Die Stätte wurde in der frühen Ära des 8. Jahrhunderts unter dem Umayyadenkalif al-Walid I. gegründet, was durch Syrisch-Inschriften in lokalen Steinbrüchen belegt ist. Die Gründung erfolgte in einer Periode des städtischen Wachstums unter dieser Dynastie, wobei die Stadt römische Planungsprinzipien mit lokalen Baubräuchen verband.
Die Stadt bewahrt ihre armenische Herkunft durch Nachbarschaften, die nach sechs ursprünglichen Dörfern benannt sind, aus denen armenische Flüchtlinge hierher kamen. Diese Verbindung zur armenischen Geschichte ist heute noch in der Gestaltung des Ortes und dem Leben seiner Bewohner spürbar.
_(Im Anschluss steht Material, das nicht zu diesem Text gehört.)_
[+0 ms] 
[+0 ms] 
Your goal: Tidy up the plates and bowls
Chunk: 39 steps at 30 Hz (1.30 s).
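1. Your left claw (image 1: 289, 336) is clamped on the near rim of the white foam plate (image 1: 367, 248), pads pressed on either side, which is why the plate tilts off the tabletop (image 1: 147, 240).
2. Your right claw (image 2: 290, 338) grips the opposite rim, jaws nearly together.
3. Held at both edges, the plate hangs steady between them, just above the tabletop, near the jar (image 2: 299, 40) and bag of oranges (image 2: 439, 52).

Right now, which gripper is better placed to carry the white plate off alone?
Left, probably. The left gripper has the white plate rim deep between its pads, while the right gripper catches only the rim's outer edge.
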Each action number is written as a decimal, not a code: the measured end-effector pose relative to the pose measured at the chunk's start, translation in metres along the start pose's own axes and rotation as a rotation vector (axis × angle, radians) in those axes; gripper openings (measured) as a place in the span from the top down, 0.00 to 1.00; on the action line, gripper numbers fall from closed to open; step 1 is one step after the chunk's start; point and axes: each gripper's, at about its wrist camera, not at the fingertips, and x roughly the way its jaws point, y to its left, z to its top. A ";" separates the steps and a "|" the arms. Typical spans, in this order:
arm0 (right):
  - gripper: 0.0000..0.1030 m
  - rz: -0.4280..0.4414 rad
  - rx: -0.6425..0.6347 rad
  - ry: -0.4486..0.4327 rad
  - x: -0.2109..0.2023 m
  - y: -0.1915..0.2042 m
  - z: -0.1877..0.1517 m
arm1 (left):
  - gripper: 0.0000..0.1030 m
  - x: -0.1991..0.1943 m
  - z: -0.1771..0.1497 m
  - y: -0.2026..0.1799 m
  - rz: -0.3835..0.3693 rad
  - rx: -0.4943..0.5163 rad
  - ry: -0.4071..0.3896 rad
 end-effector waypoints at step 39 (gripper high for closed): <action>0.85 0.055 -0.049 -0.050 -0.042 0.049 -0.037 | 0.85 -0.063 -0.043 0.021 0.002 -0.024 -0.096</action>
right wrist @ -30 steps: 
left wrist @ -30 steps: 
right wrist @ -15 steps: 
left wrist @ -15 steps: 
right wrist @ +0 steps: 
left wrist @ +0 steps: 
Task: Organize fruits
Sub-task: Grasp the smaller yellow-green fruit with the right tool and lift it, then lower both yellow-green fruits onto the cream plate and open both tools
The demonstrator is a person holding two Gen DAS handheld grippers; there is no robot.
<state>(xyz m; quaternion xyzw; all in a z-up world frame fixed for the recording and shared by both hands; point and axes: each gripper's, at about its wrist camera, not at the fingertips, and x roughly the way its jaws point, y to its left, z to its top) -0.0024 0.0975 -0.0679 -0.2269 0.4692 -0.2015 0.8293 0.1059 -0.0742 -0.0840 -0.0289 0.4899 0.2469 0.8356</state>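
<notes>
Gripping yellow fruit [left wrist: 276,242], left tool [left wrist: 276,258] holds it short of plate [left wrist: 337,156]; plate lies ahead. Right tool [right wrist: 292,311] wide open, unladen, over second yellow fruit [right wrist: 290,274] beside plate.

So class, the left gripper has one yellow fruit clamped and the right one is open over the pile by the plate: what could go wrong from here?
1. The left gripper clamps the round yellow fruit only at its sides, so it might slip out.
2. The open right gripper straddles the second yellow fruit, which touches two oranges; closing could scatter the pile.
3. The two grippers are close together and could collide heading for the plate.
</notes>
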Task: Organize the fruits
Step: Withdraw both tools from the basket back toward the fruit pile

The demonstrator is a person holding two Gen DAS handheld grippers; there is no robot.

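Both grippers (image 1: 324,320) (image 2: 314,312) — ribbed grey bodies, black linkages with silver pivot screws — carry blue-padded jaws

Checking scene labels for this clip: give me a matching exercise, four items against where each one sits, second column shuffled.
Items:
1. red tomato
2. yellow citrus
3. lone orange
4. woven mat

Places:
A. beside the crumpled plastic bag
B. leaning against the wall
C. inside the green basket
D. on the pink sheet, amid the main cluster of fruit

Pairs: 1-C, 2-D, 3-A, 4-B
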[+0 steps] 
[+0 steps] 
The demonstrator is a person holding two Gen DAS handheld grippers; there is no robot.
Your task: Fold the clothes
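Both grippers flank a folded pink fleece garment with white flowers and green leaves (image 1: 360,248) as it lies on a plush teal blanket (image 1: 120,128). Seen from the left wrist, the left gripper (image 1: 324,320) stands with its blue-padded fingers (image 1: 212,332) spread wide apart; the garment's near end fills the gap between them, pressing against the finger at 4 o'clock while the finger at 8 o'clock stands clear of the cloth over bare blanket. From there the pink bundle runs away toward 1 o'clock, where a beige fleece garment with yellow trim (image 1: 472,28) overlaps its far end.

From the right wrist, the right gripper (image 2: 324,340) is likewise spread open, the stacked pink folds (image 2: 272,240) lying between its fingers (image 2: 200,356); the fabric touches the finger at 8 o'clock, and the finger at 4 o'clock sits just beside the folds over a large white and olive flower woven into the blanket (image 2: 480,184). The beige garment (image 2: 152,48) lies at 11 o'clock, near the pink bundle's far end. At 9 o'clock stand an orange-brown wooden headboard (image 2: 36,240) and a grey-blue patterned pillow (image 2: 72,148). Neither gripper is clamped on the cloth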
Der Besuch am besten an kühleren Tageszeiten planen, da die Stätte in bergiger Höhe liegt und der Boden in den Sommermonaten sehr trocken wird. Die Pfade durch das Gelände sind offen und meist unbefestigt, daher sind festes Schuhwerk und ausreichend Wasser wichtig.
Die Stätte liegt auf etwa 950 Metern Höhe nahe der syrischen Grenze und zeigt eine seltene Mischung aus umayyadischer Architektur und klassischen römischen Stadtplänen. Diese Verbindung zweier Baustile an einem Ort macht die Stadt zu einem wertvollen Beispiel für kulturelle Einflüsse in der Frühen Islamischen Periode.